He was a beast in escalation games, as he had Puppetmaster - Unfortunately that psyker power is removed from 7th, so I don't know his value at this point.


----------



## Kalidas (Apr 21, 2014)

Nordicus said:


> He was a beast in escalation games, as he had Puppetmaster - Unfortunately that psyker power is removed from 7th, so I don't know his value at this point.


Yeah I don't think so sadly, He has the same issues a normal Daemon Prince has without the ability to buy any armor. So if I wouldn't take a Prince I wouldn't take him aside from a guarantee to get invisibility. Yet he is in my opinion to easy to kill for the points he costs. I could go with the sorcerer and all the fun stuff I was saying and generate all his powers from Telepathy Psychic Shriek is awesome and getting invisibility will be fairly likely if not shrouded is a close second


----------



## falcoso (Apr 7, 2012)

Sorcerer with Palaquin I would personally go for, as you can also give him a spell familiar which is just re-oll psychic tests which is really good now tests are much more likely to fail. He then has more wounds in case he perils and is a ble to join a unit so he can't be specifically targetted.

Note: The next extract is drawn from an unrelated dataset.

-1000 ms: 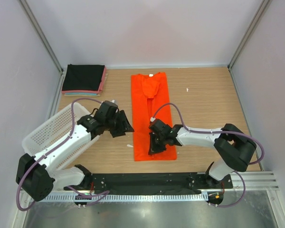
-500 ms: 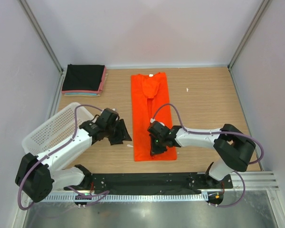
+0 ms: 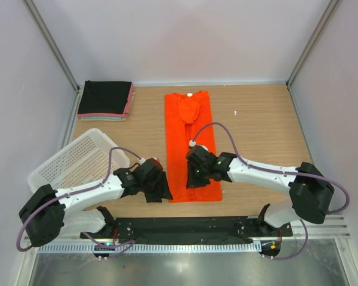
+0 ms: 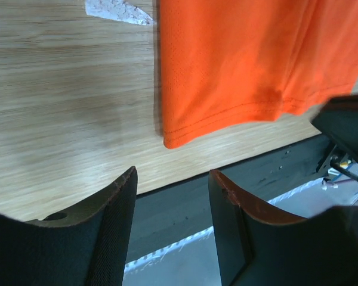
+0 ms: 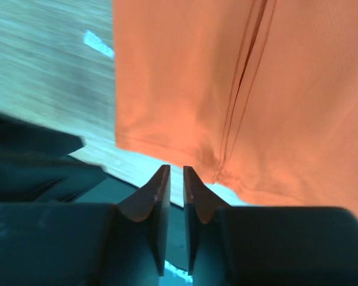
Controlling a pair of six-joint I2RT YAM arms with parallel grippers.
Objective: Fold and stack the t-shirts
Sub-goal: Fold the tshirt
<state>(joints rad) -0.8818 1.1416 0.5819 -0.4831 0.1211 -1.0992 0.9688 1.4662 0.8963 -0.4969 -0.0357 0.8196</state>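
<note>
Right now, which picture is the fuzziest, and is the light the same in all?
Right wrist view: fuzziest, the orange t-shirt pale and washed out, the table streaky. Left wrist view: shirt hem sharp, the left gripper's fingers dark and soft up close. Top view: even light, faint shadows under the arms.

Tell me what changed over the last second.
The left gripper swung toward the near table edge, ending open beside the near left corner of the orange t-shirt. The right gripper shifted slightly over the hem. Shirt, folded stack and basket stayed put.
</note>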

If it was for Deamonology then I would go for the Prince as he is much less likely to kill himself from doing it which is helpful


----------



## Kalidas (Apr 21, 2014)

falcoso said:


> Sorcerer with Palaquin I would personally go for, as you can also give him a spell familiar which is just re-oll psychic tests which is really good now tests are much more likely to fail. He then has more wounds in case he perils and is a ble to join a unit so he can't be specifically targetted.
> 
> If it was for Deamonology then I would go for the Prince as he is much less likely to kill himself from doing it which is helpful


Yeah Spell Familiar is for sure a bonus I want. Perils are a scary thing now, while they are kind of annoying at first they are actually genuinely terrifying now.I wish I could manage to get invisibility AND endurance but that seems so unlikely.

I was wondering actually if a spell effects the psyker does it effect his unit also?


----------



## Kalidas (Apr 21, 2014)

Kalidas said:


> Yeah Spell Familiar is for sure a bonus I want. Perils are a scary thing now, while they are kind of annoying at first they are actually genuinely terrifying now.I wish I could manage to get invisibility AND endurance but that seems so unlikely.
> 
> I was wondering actually if a spell effects the psyker does it effect his unit also?

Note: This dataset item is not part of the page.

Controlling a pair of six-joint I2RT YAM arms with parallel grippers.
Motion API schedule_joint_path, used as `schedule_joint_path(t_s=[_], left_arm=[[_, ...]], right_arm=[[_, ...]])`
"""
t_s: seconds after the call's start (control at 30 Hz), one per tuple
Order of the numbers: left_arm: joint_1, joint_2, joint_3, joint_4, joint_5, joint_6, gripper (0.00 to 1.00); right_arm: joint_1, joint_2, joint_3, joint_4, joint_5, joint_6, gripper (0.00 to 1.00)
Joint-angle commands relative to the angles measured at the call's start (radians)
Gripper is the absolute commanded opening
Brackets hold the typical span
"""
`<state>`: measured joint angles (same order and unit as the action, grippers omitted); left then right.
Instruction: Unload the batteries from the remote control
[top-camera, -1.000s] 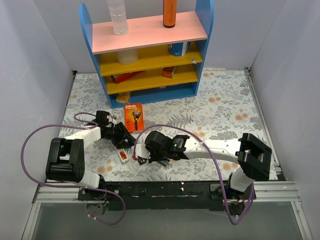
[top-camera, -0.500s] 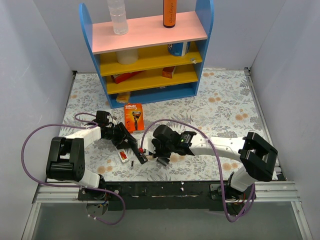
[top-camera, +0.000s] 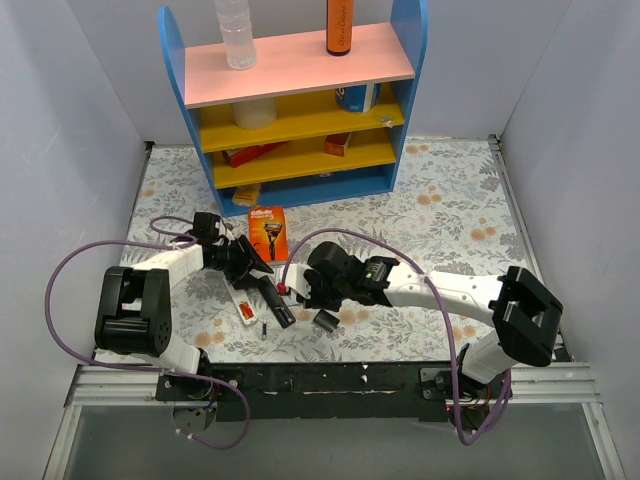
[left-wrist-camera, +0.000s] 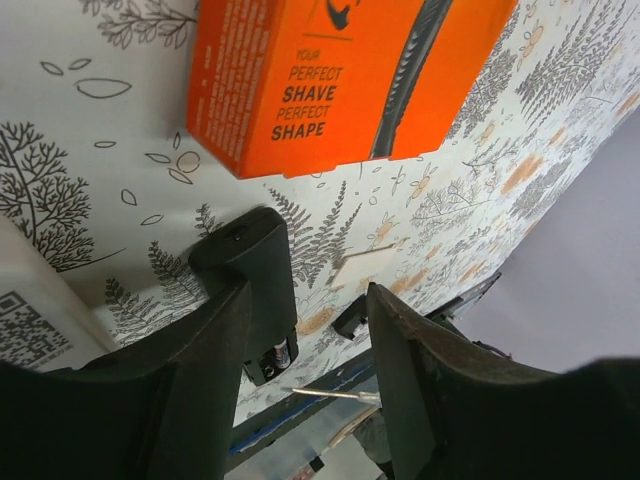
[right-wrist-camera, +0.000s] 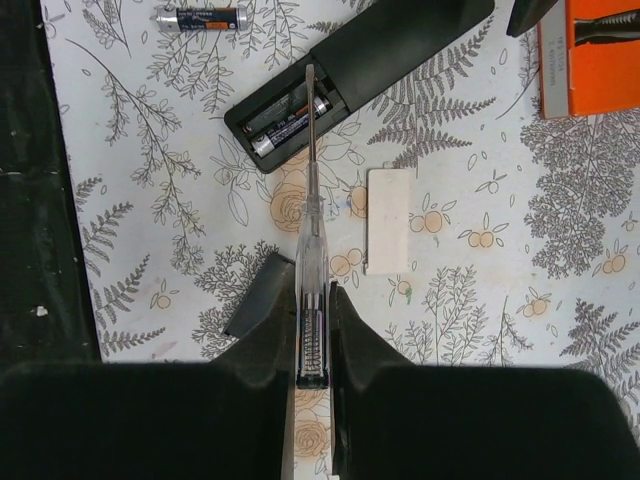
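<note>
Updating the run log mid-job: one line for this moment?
right gripper: jaws shut on screwdriver, tip at bay of remote | left gripper: jaws open by remote | loose battery on table | other battery in bay

My left gripper (left-wrist-camera: 316, 272) sits half-open at the far end of the remote control (right-wrist-camera: 372, 52). My right gripper (right-wrist-camera: 313, 292), beside its near end, is clamped on a thin screwdriver (right-wrist-camera: 310, 200).
</note>
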<state>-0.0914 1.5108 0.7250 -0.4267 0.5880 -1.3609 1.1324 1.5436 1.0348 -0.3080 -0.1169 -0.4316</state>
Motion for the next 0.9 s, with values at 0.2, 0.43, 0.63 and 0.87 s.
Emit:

Nope I just checked the rule and some say the Psyker and his unit and some say JUST the psyker, so going Biomancy to get Iron arm and endurance is a flop. thus making endurance the only good power on there for what I want to do and invisibility is just as good at keeping a unit alive.


----------



## falcoso (Apr 7, 2012)

Enfeeble is always a really nice power as well, -1 str and T is pretty good but that hasn't changed since last edition. But it is warp charge 1


----------



## Kalidas (Apr 21, 2014)

falcoso said:


> Enfeeble is always a really nice power as well, -1 str and T is pretty good but that hasn't changed since last edition. But it is warp charge 1


Enfeeble is pretty nice I will agree to that, especially making all terrain dangerous terrain.


----------



## Kalidas (Apr 21, 2014)

Did discover something new and sad. A Chaos Lord or Chaos Sorcerer can not take terminator armor AND a palanquin at the same time. So it's either the armor and two wounds or the palanquin and power armor.


----------



## Squire (Jan 15, 2013)

Is it so important to have a psyker for psychic defence? Seems to me that now psykers are more efficient the fewer you have (1 psyker being optimal, 6 or 7 being too many casters for too few dice). I could be mistaken since I've only read online about the new psychic phase, but an opponent bringing loads of psykers doesn't seem like an intimidating prospect by itself since they'll be fighting over the dice pool rather than all casting like before. 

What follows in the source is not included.